◆ WHAT THE TASK REQUIRES ◆
Exactly the lines from the first line of the listing through the line containing "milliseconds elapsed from" should appear in the output, unchanged.

====== DATA EXCERPT

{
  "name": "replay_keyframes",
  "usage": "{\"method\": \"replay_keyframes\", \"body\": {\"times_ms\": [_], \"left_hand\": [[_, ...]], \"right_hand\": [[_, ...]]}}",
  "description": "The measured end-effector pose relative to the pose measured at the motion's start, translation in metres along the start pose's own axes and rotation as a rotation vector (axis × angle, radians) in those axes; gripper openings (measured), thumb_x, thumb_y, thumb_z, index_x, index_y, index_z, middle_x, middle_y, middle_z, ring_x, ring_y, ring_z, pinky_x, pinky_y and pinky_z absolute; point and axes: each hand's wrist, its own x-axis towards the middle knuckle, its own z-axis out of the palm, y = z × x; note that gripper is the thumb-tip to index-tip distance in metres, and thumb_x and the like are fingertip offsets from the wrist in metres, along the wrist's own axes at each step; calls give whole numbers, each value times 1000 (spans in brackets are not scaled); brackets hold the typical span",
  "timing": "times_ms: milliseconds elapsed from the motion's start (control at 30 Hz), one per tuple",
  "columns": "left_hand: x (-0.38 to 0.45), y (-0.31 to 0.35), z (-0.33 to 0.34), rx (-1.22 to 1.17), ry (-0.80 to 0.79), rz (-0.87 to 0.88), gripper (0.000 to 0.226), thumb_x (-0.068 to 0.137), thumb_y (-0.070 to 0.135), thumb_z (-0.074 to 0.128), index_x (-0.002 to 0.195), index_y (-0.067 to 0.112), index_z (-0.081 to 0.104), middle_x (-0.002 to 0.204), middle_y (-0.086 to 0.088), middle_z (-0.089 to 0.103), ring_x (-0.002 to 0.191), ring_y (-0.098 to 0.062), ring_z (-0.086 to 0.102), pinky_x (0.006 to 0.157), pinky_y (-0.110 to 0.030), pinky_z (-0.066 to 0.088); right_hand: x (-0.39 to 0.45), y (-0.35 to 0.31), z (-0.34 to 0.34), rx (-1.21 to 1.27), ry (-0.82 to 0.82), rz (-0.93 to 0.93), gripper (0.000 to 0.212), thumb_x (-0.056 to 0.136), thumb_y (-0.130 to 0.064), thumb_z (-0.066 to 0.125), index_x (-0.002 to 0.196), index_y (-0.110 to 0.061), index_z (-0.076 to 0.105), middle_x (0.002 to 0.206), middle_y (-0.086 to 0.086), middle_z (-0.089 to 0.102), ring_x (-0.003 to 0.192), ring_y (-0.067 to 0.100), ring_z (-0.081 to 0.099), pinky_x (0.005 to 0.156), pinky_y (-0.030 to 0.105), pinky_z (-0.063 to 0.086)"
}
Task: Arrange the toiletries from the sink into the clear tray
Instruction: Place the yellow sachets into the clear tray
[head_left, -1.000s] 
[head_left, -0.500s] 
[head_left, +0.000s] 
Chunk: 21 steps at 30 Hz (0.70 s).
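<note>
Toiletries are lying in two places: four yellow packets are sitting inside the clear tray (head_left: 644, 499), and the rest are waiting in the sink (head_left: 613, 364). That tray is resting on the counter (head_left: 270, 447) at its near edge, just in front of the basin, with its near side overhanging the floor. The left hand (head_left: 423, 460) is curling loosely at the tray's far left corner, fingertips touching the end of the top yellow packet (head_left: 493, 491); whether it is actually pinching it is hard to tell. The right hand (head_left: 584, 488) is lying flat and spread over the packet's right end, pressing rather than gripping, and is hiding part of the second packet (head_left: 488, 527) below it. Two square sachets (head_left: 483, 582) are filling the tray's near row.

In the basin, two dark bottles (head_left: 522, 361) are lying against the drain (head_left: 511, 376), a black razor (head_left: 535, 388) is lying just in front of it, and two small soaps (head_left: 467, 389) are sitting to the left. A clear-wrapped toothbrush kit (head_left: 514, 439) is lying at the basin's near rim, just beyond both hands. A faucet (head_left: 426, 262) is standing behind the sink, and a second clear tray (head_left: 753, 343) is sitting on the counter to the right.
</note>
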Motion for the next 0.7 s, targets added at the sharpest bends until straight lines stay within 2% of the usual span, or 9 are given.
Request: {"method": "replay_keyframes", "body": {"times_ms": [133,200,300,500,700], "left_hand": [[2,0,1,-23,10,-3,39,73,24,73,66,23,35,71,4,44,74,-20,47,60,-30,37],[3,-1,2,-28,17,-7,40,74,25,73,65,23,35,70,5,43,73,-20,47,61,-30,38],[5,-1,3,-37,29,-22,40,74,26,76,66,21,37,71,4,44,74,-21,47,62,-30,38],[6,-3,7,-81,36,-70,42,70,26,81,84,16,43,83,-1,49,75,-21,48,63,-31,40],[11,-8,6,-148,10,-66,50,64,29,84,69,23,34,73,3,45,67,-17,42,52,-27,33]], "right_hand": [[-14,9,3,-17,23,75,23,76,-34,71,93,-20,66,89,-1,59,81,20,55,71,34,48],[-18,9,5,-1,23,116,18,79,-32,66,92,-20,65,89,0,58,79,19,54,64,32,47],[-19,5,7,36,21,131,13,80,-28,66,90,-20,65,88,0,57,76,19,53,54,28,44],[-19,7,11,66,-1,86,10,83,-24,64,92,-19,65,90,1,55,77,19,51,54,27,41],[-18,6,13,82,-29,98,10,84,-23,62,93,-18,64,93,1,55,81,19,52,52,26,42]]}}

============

◆ RESPONSE TO THE TASK ◆
{
  "name": "replay_keyframes",
  "usage": "{\"method\": \"replay_keyframes\", \"body\": {\"times_ms\": [_], \"left_hand\": [[_, ...]], \"right_hand\": [[_, ...]]}}",
  "description": "The measured end-effector pose relative to the pose measured at the motion's start, translation in metres along the start pose's own axes and rotation as a rotation vector (axis × angle, radians) in those axes; gripper openings (measured), thumb_x, thumb_y, thumb_z, index_x, index_y, index_z, middle_x, middle_y, middle_z, ring_x, ring_y, ring_z, pinky_x, pinky_y and pinky_z absolute; point and axes: each hand's wrist, its own x-axis towards the middle knuckle, its own z-axis out of the palm, y = z × x; note that gripper is the thumb-tip to index-tip distance in metres, and thumb_x and the like are fingertip offsets from the wrist in metres, along the wrist's own axes at each step; calls give whole numbers, each value times 1000 (spans in brackets are not scaled); brackets hold the typical span",
  "timing": "times_ms: milliseconds elapsed from the motion's start (control at 30 Hz), one per tuple",

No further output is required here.